Christian fear boils down to endurance in the face of divine terror; the root, in a sense, of the ascetic. Secular fear – though by no means expunged of the traces of religion; in fact, it is transfixed by the question of the divine – substitutes for endurance hesitation, an immobility which assumes titanic, existential proportions. This is not to concretely periodize either, but only tentatively to suggest the outline of a dialectic of fear in western culture: that is, as caught in a movement between endurance and hesitation, the Romanticism of individual Will and the empirical quietism of the Skeptic.
Such roughly adumbrated cultural schemas only secondarily reflect the direct experience of fear.
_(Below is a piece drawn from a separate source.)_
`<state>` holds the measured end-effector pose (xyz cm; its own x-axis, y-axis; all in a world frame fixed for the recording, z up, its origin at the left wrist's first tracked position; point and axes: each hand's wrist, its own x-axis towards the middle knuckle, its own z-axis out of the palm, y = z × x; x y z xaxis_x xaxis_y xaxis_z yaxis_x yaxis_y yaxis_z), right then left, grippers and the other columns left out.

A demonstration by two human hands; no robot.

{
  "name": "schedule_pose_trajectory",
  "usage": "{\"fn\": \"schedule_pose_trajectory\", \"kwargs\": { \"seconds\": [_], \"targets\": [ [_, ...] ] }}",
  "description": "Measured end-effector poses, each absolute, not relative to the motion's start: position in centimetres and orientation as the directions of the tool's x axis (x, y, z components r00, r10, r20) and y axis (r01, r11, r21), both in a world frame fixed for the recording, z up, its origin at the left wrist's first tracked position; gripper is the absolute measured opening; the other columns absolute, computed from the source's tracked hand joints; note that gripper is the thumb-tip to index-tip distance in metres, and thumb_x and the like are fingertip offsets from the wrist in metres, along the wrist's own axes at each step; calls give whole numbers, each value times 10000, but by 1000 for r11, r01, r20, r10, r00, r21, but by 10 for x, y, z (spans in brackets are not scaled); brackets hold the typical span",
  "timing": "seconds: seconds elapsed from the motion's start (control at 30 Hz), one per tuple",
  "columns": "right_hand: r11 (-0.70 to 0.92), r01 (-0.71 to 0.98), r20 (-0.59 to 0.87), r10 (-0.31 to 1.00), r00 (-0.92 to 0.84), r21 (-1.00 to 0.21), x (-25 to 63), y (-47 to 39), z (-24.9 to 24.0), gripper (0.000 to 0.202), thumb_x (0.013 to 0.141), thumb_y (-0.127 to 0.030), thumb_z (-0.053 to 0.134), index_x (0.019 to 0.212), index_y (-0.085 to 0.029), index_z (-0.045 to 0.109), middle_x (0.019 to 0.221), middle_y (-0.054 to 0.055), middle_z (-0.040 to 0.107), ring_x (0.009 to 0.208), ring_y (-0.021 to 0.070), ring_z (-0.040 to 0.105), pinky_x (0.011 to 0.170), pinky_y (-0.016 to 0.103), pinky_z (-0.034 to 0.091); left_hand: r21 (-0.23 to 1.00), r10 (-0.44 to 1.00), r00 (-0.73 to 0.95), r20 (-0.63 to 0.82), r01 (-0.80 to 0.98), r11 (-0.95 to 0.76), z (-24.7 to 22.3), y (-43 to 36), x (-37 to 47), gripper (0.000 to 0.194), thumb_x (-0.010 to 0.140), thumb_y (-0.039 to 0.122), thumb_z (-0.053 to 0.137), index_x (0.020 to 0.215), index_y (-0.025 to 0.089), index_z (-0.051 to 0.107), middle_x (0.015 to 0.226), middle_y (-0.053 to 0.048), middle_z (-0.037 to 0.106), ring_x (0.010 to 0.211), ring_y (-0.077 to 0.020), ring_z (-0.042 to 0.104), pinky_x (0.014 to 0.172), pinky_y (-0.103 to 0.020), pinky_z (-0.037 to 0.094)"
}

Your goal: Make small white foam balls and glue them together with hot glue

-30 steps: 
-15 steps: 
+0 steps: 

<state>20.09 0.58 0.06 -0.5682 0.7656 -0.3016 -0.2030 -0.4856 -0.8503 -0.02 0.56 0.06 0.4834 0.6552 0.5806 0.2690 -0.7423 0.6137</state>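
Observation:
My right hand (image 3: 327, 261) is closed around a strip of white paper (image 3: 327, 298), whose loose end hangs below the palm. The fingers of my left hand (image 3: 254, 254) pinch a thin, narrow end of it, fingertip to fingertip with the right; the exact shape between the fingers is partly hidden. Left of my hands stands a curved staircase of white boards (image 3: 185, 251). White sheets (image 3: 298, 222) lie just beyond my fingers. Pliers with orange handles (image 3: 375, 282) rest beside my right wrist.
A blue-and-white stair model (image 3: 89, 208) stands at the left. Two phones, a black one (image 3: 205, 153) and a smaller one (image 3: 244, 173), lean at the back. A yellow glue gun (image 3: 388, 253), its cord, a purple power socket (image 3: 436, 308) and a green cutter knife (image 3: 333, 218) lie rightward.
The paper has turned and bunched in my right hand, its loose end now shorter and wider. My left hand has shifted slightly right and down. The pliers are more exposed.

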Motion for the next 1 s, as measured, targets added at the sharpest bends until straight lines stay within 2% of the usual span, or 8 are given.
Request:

For research into this direct experience, the things that provoke it and how it is triggered, we will have to look to psychology and sociology.
Pavlov’s Got the Fear
“All of us,” the psychologist Daniel Kahneman writes, “tense up when we approach a spot in which an unpleasant event occurred, even when there is no reason to expect it to happen again.” Perhaps it is unlike fear, but I get a punch of visceral tension every time I see photos of Catania. One in particular shows my girlfriend the day before she was robbed, on the street where she was robbed, smiling. Which suggests certain feelings – for example, that of powerlessness – have a physical impact even when they are not directly stimulated.
Fear, for Kahneman, is a mode of emotional learning close to Pavlov’s dogs. Except where Pavlov’s dogs learned hope (the hope of reward through right behaviour) “learned fears are even more easily acquired.” Except, of course, the distinctly behavioural relation (good behaviour=reward) is absent in the fear of arbitrary violence. We don’t simply fear punishment for bad behaviour (the correlate of reward), but rather the sudden infliction of arbitrary suffering or horror. Don’t most of us fear the psychopath (statistically much rarer) more than the self-interested mugger?
In the case of fear, we are extensively trained in the art of hypothetical hazard spotting. What feed these hypotheses are the representations of danger in popular images. ‘Foot-steps on dark streets’ are not simply scary by evolutionary inheritance but through a structure of social archetypes (the stranger; the dark; the rain; the swish of coats; the fall of foot-steps).
Fear is learnt indirectly as much as it is acquired through direct experience, as one group of psychologists reports: “Our sociocultural environment provides other, indirect, means of attaining fear-relevant information, such as social observation and verbal communication.” We’d be poorly evolutionarily equipped if to learn fear we had to directly experience its objects. The report ultimately investigates how social fears are transmitted. Even the expression of fear in another can arouse fear in ourselves, i.e. through an “associative learning mechanism supported by neural processes.” Fears “learned by observing others” engage “the same neural mechanisms as fears acquired through direct experience.” Extrapolating from this, one might risk the argument that fears are constructed through observing the socially demonstrative acts of others, and are therefore – as with all interpreted behaviour – internalized according to certain expectations and needs.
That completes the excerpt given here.